> _RECORDS FOR THIS TASK_

--- --- ---

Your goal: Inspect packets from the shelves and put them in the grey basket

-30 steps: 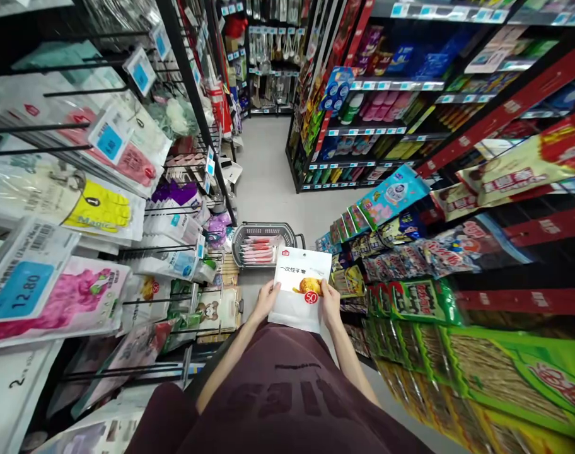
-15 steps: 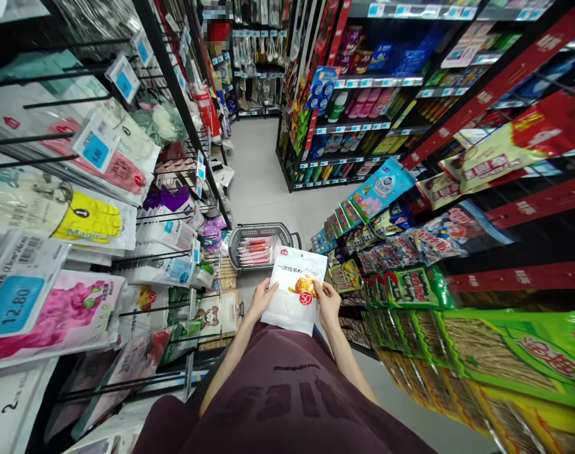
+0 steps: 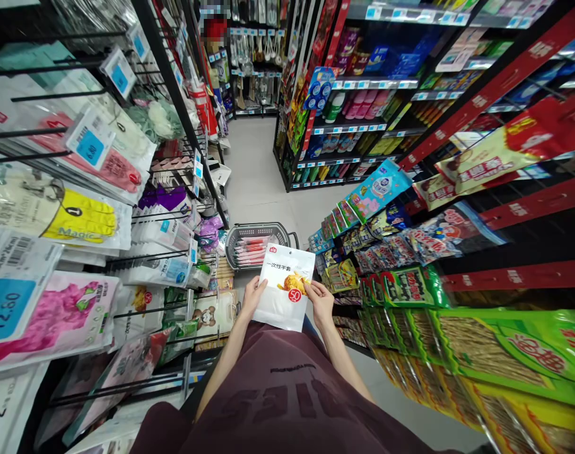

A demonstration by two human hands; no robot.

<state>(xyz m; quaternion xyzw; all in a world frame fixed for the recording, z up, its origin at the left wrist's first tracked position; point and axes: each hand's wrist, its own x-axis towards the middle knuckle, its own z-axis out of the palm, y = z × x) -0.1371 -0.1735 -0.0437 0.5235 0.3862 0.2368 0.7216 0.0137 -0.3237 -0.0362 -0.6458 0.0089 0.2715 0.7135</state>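
Left fingers (image 3: 255, 287) and right fingers (image 3: 318, 291) grip white packet (image 3: 278, 310) by opposite side edges. Top edge overlaps basket (image 3: 248, 231) in view; bare grey floor (image 3: 255, 157) beyond.

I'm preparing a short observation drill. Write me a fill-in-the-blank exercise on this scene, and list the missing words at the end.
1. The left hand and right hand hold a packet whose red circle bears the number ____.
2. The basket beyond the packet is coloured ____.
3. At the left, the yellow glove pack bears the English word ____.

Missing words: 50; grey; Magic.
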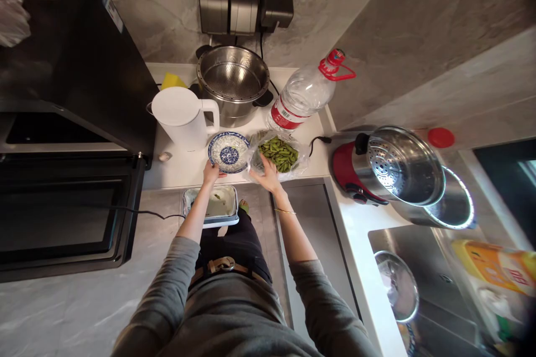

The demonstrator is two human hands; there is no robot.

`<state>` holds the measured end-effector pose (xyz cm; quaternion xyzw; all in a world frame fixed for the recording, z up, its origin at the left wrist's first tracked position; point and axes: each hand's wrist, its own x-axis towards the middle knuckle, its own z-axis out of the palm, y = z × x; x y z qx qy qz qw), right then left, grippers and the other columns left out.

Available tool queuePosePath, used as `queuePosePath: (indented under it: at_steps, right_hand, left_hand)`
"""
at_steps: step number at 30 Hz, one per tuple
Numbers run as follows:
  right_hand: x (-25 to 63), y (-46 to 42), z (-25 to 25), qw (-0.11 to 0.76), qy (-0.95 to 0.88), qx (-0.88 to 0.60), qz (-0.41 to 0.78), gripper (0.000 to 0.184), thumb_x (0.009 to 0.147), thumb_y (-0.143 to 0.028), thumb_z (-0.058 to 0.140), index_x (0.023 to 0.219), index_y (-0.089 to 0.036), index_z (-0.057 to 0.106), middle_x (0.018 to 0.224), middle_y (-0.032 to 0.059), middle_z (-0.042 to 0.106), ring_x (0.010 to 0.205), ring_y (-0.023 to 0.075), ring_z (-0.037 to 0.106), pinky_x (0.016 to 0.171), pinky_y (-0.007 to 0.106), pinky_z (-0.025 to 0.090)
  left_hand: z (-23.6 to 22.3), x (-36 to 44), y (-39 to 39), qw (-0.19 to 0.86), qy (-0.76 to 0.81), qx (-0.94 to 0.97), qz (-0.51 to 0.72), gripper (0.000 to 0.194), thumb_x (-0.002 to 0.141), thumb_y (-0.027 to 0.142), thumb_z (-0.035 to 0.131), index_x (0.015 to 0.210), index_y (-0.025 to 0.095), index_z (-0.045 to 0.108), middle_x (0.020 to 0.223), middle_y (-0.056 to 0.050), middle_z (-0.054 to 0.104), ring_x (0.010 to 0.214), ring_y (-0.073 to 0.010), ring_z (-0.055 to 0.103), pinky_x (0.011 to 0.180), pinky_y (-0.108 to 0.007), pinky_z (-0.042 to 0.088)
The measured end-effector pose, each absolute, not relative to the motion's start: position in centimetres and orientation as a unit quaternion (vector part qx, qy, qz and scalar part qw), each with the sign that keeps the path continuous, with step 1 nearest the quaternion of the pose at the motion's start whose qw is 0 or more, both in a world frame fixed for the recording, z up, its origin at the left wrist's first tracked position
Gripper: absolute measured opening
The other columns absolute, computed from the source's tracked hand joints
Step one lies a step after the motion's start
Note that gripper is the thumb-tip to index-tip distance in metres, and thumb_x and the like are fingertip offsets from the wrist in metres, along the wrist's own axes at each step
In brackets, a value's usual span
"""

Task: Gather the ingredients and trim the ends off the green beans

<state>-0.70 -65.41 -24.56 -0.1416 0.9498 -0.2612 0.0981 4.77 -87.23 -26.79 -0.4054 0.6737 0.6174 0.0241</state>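
A blue-and-white patterned plate [229,154] lies on the counter in front of me. My left hand [212,174] grips its near left rim, the fingers partly hidden. Just right of the plate, a clear plastic bag [302,163] lies open, full of green edamame pods [281,155]. Over the near left side of that bag is my right hand [268,176], thumb and fingers spread, fingertips touching the pods. I cannot see anything held in it.
Behind the plate stand a white pitcher [180,117], a steel steamer pot [233,75] and a large water bottle [304,95]. Below the counter edge is a bin [209,222]. At right are a red-based electric pot [347,170] and a sink [444,284]; a black oven door [67,223] hangs open left.
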Motion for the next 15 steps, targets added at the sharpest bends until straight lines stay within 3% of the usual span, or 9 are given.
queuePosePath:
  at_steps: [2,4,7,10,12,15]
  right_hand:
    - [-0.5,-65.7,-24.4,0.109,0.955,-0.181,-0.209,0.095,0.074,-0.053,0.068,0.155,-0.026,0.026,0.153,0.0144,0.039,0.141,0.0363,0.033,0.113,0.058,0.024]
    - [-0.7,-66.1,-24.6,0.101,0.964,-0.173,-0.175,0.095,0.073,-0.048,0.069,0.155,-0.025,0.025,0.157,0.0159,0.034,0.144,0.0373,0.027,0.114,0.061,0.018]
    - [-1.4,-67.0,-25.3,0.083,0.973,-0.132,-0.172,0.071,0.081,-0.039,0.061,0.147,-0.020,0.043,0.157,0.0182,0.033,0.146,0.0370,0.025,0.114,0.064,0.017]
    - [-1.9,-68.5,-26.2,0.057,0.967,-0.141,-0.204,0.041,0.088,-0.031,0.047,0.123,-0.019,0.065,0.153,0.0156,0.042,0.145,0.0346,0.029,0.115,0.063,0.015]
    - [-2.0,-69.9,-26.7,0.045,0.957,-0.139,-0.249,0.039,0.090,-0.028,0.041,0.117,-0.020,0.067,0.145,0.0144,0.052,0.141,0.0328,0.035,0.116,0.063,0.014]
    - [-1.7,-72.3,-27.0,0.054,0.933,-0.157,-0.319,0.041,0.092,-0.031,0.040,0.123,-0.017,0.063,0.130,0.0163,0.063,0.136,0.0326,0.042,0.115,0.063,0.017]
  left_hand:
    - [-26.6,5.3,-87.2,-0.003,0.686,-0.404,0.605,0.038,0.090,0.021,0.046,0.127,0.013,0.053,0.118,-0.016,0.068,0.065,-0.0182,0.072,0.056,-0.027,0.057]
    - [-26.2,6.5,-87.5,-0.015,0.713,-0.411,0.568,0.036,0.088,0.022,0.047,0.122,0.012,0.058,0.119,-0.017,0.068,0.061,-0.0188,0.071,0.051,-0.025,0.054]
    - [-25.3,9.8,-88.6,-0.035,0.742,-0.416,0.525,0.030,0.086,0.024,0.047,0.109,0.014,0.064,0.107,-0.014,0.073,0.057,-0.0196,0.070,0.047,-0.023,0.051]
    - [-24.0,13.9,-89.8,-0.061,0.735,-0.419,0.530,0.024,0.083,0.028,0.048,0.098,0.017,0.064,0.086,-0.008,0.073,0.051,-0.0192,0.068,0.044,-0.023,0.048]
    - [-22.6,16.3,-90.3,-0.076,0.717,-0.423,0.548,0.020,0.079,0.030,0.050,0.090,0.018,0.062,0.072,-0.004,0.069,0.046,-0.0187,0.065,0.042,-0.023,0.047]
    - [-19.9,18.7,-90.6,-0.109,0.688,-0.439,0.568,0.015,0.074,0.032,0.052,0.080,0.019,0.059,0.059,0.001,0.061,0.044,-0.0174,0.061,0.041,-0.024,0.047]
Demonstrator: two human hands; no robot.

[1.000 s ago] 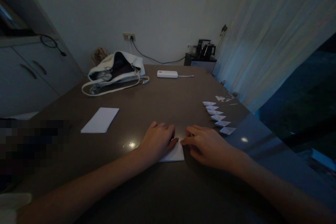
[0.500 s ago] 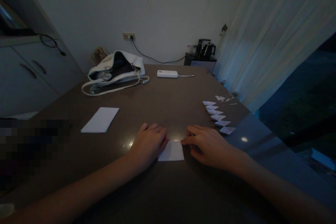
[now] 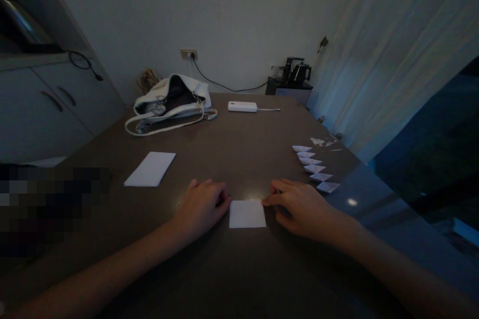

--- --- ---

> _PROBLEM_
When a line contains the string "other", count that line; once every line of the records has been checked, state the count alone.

> _SOLUTION FOR THIS TASK_
2